■ WHAT TO WORK ON: Set down, word for word, every line of the material below from the one containing "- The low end" through the one containing "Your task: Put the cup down", but none of its pictures.

■ AVAILABLE DATA:

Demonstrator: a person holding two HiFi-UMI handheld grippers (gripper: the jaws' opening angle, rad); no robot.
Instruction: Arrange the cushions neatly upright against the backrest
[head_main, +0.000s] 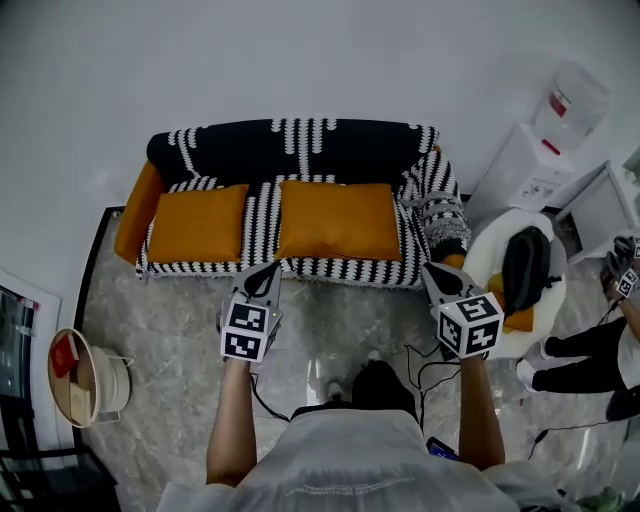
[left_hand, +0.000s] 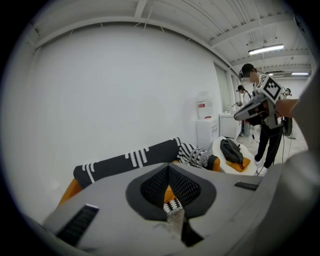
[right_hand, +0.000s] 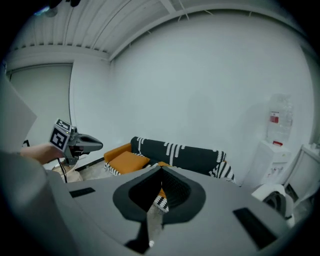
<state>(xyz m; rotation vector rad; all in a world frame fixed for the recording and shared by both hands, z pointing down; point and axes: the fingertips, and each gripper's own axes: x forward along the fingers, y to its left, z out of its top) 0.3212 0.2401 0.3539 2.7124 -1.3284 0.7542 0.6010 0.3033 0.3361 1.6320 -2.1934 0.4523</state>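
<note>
My left tool (head_main: 268, 272), right tool (head_main: 430, 272) jaws together, empty, near sofa (head_main: 290, 145) front edge; cushions (head_main: 338, 220) flat; floor (head_main: 330, 330) open.

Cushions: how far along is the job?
Done: nothing. The left cushion and the right cushion both lie flat on the sofa seat, not upright against the backrest. In hand: nothing; the left gripper and the right gripper are shut and empty, in front of the seat. Left: stand both cushions up against the backrest.

Orange left cushion (head_main: 197, 223), orange right cushion (head_main: 339, 220): 2 flat on sofa (head_main: 290, 148) seat, apart.
</note>
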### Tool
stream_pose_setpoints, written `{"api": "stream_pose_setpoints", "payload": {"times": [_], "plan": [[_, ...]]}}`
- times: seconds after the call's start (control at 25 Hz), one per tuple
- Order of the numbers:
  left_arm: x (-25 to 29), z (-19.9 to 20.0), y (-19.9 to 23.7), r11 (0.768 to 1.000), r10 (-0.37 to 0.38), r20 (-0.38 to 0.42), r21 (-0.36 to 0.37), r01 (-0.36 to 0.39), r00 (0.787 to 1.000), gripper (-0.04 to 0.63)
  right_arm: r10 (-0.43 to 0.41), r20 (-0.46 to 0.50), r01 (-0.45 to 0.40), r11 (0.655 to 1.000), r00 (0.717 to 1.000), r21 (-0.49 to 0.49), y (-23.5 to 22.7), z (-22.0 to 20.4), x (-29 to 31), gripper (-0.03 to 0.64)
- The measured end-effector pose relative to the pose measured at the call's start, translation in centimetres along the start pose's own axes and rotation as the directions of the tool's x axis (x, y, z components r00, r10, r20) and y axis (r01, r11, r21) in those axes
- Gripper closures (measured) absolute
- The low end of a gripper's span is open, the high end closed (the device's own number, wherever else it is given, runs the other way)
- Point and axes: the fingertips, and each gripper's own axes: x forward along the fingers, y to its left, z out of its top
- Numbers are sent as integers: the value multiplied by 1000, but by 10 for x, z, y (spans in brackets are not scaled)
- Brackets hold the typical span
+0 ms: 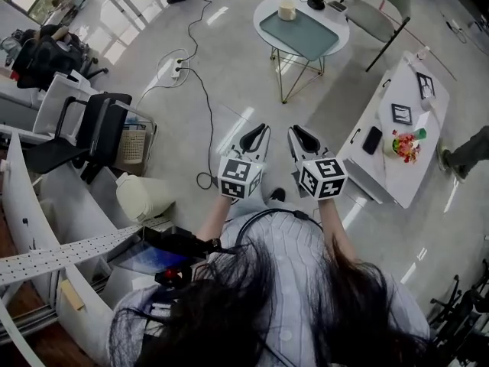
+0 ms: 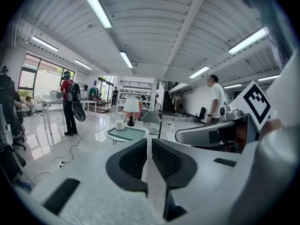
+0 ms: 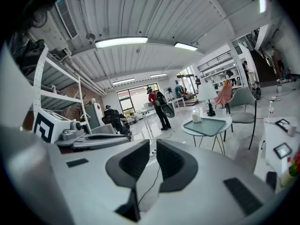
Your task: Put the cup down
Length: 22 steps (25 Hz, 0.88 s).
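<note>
Both the left gripper (image 1: pixel 255 131) and the right gripper (image 1: pixel 302 132) are carried side by side in front of the person's chest, each with its jaws drawn together on nothing. This suggests a carrying pose with no load. The small cream-coloured cup (image 1: pixel 286 10) stands on the round white side table (image 1: pixel 267 4) (beside its pale green tray), well apart from both sets of fingers, so it looks already set down.

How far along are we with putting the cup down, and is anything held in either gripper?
Looks done: the cup stands on the tray on the round table, well apart from both grippers. In hand: nothing. The left gripper and the right gripper each have their jaws together with nothing between them. Left to do: nothing visible for the cup.
</note>
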Motion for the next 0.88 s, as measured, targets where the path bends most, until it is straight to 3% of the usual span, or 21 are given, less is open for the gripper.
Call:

■ ANSWER:
- The low end of a gripper's span is open, the high end closed (the device's own number, wherever else it is given, runs the other way)
- Point and axes: the fingertips, and each gripper's own axes: x forward along the fingers, y to its left, z out of its top
- Numbers are sent as integers: the value multiplied by 1000, but by 10 for x, z, y (spans in brackets are not scaled)
- Brackets hold the typical span
+0 ms: 
+0 ms: 
+0 ms: 
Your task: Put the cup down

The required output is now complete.